Sadly I could not same the same for the Youth Choir who looked somewhat ragged by comparison. Black open-neck shirts for the boys looked a little too relaxed, and why were there two boys in amongst the girls. Surely, even if they are a different voice, they could still sit at the end of the row? There was also quite a bit of fidgeting coming from their ranks too at the starts of both halves.

Anyway - enough about all of that; let's get to the music!

It would be simply impossible to cover every piece in the concert - there were 20 with two encores! - So here are the highlights.

A lovely rousing, uplifting and fitting start to the evening with the orchestra being joined by the Youth and adult choirs singing and playing superbly a version of the ancient text, 'Angelus Ad Verginem'.

The Adult Choir ( using this term simply to distinguish them from their two younger counterparts ), seemingly in terribly short supply of men, gave us a splendid, if not slightly slower than usual rendition of Handel's 'For Unto Us A Child Is Born' from The Messiah. I say splendid because the diction and enunciation here was absolutely crystal clear.

The following piece was rather interesting because, as our conductor Stephen Bell, in his introduction to this piece told us, was written for violin and piano by the composer, Korngold, when only 11 years old! This orchestral arrangement still featured a part for solo violin which was beautifully played by Lyn Fletcher.

During the concert there were two carols sung by the Adult Choir alone and two sung by them and the Youth Choir together a cappella (unaccompanied). The first two being conducted by the Youth Choir Director, Richard Wilberforce, and the second two by The Adult Choir director, Matthew Hamilton.

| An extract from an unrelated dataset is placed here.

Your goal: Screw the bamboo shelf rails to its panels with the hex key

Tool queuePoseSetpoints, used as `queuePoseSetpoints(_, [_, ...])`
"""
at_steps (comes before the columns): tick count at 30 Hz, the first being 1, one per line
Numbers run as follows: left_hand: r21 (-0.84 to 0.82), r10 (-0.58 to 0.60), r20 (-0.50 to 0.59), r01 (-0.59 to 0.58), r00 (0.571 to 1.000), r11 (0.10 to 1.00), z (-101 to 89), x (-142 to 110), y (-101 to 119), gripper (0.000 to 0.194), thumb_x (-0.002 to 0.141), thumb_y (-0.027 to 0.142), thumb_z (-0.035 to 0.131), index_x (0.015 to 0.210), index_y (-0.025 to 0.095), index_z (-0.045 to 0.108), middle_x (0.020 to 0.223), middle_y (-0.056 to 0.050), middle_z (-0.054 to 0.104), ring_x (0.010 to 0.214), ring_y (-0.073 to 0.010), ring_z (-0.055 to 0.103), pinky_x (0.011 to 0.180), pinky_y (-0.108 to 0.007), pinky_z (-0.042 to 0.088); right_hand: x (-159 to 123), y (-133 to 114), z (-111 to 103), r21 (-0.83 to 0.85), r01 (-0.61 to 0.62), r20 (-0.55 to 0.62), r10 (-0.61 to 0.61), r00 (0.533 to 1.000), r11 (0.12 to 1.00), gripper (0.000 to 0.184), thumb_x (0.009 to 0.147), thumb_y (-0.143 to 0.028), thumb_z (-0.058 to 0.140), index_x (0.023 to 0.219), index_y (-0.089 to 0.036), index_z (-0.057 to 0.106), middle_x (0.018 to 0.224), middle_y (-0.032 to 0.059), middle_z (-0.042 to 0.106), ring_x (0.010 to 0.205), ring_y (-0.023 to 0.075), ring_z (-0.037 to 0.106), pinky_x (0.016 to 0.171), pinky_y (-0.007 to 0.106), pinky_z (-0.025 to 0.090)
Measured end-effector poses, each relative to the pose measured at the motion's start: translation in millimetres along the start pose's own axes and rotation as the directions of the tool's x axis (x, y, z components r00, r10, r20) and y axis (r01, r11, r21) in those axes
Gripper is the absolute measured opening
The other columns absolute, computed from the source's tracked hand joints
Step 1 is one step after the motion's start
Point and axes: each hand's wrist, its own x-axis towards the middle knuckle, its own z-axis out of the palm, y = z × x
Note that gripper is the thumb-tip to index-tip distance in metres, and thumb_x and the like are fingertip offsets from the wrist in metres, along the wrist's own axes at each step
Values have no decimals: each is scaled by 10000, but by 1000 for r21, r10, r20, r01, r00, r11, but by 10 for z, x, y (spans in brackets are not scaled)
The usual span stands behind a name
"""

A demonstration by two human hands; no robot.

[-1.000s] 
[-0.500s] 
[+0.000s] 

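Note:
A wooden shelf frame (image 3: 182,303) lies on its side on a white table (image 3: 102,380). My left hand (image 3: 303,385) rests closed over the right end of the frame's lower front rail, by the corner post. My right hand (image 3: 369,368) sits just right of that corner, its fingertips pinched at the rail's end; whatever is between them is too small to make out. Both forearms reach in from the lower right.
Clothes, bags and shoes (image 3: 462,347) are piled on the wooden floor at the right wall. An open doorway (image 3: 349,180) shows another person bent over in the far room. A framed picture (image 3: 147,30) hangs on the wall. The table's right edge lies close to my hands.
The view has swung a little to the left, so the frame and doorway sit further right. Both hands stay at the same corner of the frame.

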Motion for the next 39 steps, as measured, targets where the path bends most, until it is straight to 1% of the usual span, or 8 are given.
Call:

All were really lovely and a joy to listen to, but my favourite of them was the second of these carols, The Shephard's Carol, being the Youth Choir on their own; and this was not an easy piece of music by any means being dynamically and harmonically challenging, but truly beautifully sung.

The Children's Choir were also given two opportunities to shine. The first was an arrangement of Jazz Saxophonist Johnny Dankworth's 'Light Of The World'; and the second being a rather surprisingly entertaining novelty piece (complete with dancing turkey and Father Christmas on the apron front ) by Philip Lane called, 'Gobbledegook The Turkey'. [As an aside, I actually met the composer during the interval, and laughing, said that I would be kind in my reviewing of his piece. Sir, you have nothing to fear it was quite delightful! ]. The Children's Choir proving once again how amazingly professional and (the word used to describe them by Stephen Bell) sensational they really are by being so clear with their diction, hitting the notes spot on every time and putting so much feeling behind the words; even with some lovely choreography for the second piece too!

And of course, the orchestra had a couple of pieces which were sans choirs too! The highlight of these jewels was for me the opener to the second half. In the first place I don't think I have ever heard a Christmas-medley include the French Carol, 'Il Est Ne Le Divin Enfant' before, and also I loved the almost 'Star Wars'-like cinematic quality of the music. Of course, as always, the orchestra was magnificent!

Two pre-planned encores; the first for orchestra only - the much-loved, popular 'Sleigh Ride' by Leroy Anderson, and the second all three choirs joining in with organ and orchestra with, "We Wish You A Merry Christmas". There could have been no better way to end the evening, and to send us all out of the auditorium in good cheer.

Thank you Halle for a most entertaining evening in the company of unequalled choral and orchestral talent, and a huge bravissimi to their respective leaders; Stephen Bell (conductor and host). Matthew Hamilton (The Halle Choir), Richard Wilberforce (The Halle Youth Choir), and Shirley Court (The Halle Children's Choir).